- **Work request**: Would you work out how many lines below include the word "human"? Only that number is wanted.

....

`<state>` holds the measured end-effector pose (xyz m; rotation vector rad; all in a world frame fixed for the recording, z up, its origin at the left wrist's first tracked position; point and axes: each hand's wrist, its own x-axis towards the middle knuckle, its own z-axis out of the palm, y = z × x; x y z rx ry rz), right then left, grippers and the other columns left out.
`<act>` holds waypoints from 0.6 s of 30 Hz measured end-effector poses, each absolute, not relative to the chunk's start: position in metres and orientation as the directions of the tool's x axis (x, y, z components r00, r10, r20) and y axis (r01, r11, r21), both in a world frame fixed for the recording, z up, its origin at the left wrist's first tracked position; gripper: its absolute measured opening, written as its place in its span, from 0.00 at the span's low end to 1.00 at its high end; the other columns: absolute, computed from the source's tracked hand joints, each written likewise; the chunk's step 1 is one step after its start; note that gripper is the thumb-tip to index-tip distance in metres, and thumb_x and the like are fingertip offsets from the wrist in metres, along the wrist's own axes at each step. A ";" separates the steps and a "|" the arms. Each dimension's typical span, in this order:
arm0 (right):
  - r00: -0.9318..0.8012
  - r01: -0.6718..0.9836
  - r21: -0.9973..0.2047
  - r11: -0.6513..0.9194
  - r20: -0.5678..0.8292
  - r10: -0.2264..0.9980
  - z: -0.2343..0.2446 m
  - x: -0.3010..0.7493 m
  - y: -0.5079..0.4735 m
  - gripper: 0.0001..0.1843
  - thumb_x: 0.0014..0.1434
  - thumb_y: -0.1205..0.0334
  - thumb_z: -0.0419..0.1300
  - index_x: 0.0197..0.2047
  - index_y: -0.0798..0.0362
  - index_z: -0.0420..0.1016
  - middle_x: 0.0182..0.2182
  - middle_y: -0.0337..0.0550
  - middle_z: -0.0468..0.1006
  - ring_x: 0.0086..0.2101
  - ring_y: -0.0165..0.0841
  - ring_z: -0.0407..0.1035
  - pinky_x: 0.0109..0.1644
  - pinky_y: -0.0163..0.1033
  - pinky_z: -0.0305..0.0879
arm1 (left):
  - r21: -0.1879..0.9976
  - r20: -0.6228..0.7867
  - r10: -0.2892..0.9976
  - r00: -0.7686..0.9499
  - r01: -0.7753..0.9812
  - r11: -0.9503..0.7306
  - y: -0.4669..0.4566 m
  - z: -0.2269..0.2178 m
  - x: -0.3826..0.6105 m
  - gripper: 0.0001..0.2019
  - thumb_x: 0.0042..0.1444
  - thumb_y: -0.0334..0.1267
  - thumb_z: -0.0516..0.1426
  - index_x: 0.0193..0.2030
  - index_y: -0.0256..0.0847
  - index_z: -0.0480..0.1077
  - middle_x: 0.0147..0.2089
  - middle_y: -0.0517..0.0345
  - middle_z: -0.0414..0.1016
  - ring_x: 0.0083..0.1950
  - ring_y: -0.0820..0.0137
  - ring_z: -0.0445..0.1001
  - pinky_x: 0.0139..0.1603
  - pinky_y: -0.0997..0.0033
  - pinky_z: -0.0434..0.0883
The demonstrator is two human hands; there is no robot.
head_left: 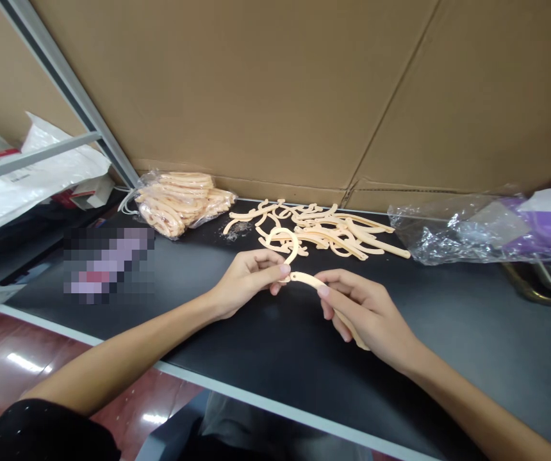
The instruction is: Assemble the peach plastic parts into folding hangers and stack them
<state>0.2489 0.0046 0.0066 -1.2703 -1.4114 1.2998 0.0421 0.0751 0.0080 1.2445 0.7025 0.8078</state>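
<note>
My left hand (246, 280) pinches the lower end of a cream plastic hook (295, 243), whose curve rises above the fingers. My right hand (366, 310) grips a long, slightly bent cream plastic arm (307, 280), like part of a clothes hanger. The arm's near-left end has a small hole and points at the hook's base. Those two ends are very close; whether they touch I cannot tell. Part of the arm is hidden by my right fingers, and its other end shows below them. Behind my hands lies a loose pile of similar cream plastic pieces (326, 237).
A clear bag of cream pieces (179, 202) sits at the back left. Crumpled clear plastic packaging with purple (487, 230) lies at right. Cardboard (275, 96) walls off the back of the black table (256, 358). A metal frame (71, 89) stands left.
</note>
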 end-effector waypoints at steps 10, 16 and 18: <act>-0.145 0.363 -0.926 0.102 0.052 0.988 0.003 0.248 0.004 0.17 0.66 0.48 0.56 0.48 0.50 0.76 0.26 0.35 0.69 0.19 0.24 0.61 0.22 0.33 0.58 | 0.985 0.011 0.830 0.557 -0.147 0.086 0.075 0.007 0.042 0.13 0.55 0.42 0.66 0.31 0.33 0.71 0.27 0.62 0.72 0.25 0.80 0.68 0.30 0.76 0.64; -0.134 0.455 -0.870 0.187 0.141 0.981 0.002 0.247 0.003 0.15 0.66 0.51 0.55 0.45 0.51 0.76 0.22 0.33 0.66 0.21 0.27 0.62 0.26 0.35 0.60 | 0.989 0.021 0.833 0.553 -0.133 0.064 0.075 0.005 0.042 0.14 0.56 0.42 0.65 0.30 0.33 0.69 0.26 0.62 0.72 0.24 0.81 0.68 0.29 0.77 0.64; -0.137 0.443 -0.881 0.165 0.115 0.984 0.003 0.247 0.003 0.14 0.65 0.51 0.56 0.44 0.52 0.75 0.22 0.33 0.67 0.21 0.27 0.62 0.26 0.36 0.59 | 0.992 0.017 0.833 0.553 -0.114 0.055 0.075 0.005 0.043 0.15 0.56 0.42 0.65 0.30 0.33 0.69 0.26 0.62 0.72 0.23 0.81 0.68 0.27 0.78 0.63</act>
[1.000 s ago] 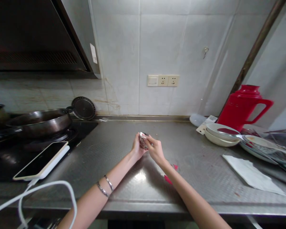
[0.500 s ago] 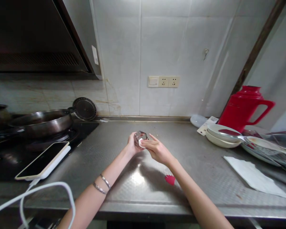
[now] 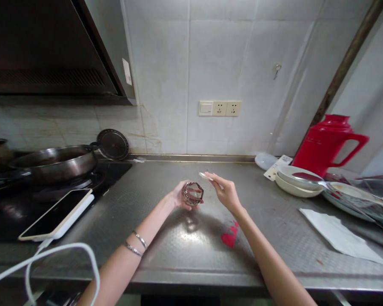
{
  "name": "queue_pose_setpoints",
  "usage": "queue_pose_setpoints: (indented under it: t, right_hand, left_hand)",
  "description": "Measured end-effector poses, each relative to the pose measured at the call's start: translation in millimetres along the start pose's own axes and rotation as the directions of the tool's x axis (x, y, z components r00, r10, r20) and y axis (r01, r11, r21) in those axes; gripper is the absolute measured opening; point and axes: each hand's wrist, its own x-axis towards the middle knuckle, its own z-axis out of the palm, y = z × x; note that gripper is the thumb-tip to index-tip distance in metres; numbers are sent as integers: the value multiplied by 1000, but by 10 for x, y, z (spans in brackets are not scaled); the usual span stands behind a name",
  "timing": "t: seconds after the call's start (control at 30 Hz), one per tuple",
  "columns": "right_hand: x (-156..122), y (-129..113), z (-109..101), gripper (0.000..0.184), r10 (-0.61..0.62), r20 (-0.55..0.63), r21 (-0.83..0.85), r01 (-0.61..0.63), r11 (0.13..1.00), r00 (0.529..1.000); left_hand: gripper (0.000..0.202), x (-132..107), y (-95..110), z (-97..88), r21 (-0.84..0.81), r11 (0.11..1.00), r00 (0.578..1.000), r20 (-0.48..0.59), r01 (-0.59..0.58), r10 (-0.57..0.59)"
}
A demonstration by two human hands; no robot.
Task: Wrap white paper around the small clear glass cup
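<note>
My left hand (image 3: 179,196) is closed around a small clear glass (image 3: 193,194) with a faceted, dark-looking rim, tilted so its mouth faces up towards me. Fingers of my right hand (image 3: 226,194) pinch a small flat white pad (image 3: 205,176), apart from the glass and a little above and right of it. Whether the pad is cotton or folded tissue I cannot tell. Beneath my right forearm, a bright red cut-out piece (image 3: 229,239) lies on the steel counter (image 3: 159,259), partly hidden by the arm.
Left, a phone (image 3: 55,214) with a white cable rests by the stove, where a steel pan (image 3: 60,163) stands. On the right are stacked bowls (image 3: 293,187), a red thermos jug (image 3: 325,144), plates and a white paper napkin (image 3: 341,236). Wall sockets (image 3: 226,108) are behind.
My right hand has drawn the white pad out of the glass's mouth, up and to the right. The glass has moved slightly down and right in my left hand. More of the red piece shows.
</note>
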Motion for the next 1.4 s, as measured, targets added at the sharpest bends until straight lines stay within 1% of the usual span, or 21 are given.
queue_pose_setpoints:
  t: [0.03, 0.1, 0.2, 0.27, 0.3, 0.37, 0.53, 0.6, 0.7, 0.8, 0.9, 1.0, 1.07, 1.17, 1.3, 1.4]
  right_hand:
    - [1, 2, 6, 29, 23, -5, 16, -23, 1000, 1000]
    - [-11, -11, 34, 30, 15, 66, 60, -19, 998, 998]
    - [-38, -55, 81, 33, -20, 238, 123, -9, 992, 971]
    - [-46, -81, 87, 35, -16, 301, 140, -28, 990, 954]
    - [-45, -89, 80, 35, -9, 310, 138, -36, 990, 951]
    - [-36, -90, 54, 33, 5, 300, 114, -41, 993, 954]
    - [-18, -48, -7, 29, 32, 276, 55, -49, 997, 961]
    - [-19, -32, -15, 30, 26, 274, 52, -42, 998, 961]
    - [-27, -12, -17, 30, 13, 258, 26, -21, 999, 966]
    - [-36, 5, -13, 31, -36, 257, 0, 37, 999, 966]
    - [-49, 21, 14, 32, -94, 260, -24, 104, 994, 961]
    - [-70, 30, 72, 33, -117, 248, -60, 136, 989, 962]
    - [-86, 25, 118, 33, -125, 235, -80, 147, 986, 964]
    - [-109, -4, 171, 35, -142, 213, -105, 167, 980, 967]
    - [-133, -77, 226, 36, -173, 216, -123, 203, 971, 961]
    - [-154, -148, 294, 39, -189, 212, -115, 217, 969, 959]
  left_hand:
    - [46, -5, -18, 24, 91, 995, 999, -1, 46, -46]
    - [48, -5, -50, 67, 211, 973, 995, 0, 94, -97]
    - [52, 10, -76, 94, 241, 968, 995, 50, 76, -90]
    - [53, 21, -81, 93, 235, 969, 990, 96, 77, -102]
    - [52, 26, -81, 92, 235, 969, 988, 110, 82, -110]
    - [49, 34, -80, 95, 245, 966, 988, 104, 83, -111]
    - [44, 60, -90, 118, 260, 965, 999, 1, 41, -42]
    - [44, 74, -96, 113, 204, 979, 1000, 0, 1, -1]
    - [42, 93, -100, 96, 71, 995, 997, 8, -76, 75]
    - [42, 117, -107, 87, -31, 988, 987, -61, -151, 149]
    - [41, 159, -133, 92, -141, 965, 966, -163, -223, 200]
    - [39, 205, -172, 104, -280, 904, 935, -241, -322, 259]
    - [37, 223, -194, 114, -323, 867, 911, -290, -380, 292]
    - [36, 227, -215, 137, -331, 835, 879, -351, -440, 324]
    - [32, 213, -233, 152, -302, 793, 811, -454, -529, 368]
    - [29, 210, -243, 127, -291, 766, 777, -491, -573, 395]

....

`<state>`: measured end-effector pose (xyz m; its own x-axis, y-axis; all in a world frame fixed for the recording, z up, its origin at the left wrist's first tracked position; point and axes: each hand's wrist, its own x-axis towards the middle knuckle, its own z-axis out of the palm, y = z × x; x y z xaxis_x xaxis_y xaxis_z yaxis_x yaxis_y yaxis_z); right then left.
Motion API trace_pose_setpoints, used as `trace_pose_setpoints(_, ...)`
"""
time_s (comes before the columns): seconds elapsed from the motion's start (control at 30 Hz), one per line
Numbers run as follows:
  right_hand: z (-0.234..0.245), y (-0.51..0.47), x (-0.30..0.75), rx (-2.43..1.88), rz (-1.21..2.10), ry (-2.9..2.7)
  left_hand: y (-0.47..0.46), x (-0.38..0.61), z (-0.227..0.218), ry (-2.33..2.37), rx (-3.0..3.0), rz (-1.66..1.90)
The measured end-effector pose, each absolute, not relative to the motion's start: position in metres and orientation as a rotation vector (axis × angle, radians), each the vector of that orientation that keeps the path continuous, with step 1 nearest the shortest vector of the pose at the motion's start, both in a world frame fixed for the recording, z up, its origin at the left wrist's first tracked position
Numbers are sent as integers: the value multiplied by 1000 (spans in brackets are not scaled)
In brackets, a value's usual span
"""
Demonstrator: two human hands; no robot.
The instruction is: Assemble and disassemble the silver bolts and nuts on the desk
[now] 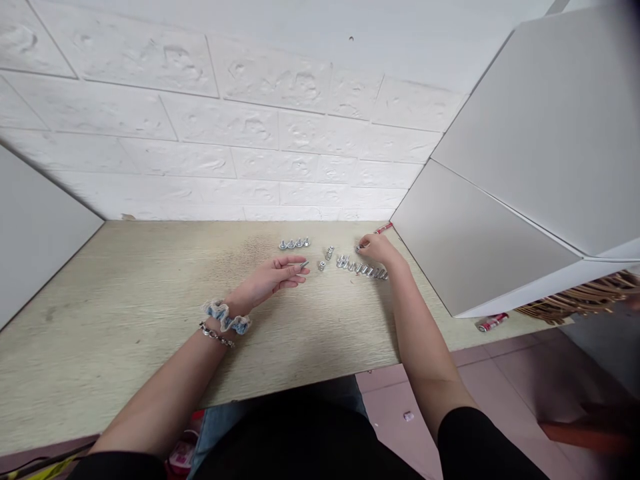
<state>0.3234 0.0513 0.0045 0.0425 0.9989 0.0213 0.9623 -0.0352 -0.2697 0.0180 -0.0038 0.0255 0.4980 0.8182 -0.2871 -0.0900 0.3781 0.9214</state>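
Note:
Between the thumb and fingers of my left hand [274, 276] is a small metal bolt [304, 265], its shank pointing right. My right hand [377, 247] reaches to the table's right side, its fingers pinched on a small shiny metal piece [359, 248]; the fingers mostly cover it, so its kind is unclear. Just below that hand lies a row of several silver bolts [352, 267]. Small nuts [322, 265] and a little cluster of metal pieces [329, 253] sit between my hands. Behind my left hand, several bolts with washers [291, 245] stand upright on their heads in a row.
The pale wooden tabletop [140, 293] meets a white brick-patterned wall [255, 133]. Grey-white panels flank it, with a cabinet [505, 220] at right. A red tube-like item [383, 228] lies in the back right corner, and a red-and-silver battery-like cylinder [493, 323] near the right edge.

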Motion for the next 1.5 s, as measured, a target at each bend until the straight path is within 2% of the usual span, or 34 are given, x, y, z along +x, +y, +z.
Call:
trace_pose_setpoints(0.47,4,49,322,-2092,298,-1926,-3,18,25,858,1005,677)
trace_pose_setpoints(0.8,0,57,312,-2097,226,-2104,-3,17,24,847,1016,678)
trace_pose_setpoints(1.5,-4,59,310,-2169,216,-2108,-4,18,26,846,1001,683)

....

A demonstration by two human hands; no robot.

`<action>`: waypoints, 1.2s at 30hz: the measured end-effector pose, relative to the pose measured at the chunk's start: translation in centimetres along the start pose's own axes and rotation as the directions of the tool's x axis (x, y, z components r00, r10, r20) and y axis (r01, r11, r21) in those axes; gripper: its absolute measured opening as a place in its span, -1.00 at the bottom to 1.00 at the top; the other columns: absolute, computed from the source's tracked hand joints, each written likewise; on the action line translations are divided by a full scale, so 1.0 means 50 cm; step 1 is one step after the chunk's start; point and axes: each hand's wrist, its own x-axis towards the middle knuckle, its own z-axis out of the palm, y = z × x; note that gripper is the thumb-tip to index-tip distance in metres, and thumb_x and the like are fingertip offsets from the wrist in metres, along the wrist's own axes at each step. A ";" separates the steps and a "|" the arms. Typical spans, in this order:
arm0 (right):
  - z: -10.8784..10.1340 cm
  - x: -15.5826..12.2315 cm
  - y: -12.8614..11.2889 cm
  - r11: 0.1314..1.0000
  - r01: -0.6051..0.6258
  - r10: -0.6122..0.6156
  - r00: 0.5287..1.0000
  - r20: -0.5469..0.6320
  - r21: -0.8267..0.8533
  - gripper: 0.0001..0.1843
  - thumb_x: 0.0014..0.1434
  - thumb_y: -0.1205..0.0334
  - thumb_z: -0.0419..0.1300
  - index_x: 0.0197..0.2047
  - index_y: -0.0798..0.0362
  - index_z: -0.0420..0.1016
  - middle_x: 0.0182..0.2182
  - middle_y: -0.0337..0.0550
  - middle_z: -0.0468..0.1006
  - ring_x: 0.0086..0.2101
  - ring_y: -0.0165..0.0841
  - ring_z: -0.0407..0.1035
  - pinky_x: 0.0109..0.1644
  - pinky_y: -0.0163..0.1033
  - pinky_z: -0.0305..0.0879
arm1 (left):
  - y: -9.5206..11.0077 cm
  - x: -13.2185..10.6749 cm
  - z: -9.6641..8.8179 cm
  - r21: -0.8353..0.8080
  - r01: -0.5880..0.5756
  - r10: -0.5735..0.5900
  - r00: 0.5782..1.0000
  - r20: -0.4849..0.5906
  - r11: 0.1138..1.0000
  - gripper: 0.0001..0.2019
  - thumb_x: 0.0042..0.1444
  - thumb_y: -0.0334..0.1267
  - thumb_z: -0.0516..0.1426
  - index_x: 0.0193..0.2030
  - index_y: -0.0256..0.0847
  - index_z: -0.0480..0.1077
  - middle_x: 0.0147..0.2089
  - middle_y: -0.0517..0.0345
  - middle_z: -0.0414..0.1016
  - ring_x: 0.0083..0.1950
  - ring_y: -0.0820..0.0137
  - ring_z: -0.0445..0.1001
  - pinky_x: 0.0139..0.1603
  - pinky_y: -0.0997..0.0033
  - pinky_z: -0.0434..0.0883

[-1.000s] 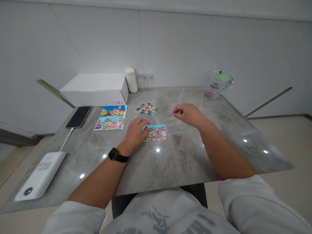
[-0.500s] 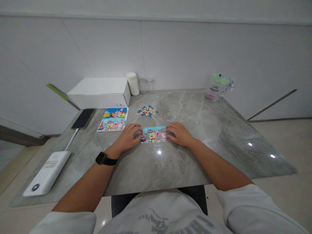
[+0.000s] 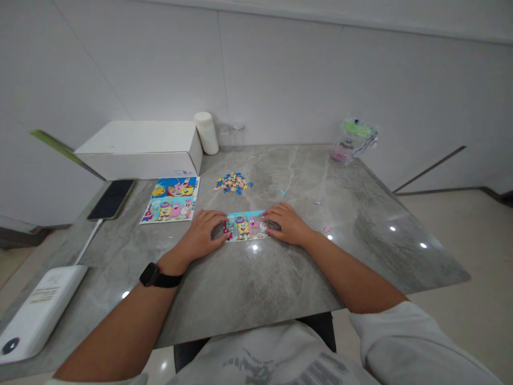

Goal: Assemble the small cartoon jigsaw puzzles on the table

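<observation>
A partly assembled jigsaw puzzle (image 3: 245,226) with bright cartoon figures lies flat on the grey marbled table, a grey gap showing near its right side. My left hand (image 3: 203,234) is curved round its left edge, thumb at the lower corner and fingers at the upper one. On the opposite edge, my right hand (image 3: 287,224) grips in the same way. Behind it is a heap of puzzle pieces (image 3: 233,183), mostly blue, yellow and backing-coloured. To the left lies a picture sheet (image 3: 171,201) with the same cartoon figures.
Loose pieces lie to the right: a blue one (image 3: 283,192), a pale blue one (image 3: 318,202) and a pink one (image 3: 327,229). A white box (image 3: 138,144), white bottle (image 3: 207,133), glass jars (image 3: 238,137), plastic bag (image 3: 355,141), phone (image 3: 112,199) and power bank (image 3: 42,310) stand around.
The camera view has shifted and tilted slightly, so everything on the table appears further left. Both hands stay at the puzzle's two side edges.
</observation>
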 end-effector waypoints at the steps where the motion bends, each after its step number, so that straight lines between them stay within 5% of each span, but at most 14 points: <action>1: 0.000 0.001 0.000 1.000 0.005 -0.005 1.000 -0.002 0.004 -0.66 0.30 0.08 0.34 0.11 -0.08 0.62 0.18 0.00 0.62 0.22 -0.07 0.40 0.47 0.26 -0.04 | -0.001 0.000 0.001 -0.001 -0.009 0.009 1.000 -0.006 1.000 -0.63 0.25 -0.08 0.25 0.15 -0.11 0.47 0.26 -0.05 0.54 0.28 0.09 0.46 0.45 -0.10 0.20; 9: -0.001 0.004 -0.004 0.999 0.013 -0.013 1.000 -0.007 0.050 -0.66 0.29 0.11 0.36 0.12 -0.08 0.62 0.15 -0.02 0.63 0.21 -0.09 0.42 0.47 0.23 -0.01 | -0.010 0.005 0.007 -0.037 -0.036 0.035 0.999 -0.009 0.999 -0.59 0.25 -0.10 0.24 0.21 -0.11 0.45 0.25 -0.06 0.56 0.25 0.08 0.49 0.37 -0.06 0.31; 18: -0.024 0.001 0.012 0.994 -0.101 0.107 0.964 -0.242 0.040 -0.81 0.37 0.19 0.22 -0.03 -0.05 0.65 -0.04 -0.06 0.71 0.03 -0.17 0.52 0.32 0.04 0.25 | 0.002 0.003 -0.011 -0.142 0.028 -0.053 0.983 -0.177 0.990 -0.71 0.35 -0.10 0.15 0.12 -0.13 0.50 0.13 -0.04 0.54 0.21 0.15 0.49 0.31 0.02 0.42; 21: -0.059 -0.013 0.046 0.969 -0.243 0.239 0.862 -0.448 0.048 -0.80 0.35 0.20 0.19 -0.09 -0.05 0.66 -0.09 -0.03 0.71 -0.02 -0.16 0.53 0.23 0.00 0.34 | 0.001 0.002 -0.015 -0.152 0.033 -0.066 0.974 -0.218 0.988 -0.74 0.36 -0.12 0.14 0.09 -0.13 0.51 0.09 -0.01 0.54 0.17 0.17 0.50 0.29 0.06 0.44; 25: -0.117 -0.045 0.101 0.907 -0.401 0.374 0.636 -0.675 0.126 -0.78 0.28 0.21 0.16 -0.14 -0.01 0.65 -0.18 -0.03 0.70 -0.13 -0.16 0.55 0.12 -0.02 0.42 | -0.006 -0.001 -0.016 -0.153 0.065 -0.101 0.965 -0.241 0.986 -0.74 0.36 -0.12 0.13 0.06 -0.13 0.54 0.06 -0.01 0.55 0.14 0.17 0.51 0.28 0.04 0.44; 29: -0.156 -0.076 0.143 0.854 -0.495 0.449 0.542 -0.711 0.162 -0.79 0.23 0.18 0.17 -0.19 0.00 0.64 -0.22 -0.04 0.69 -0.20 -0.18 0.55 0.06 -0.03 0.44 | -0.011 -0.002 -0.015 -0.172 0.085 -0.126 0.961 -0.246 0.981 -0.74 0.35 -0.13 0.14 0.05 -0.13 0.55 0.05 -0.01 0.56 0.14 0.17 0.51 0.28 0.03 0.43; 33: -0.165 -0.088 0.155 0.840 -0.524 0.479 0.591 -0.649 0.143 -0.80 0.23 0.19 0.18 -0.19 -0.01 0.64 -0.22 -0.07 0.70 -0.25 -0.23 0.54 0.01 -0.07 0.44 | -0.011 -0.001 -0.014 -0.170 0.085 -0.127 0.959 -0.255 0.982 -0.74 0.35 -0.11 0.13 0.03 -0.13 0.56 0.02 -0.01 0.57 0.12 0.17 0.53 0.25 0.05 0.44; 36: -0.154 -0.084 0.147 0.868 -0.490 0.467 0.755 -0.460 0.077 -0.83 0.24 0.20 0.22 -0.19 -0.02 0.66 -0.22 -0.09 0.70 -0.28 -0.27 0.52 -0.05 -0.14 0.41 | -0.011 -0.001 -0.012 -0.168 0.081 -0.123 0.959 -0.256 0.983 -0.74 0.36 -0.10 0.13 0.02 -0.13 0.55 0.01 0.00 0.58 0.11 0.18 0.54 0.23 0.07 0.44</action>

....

- **Solved exercise**: 4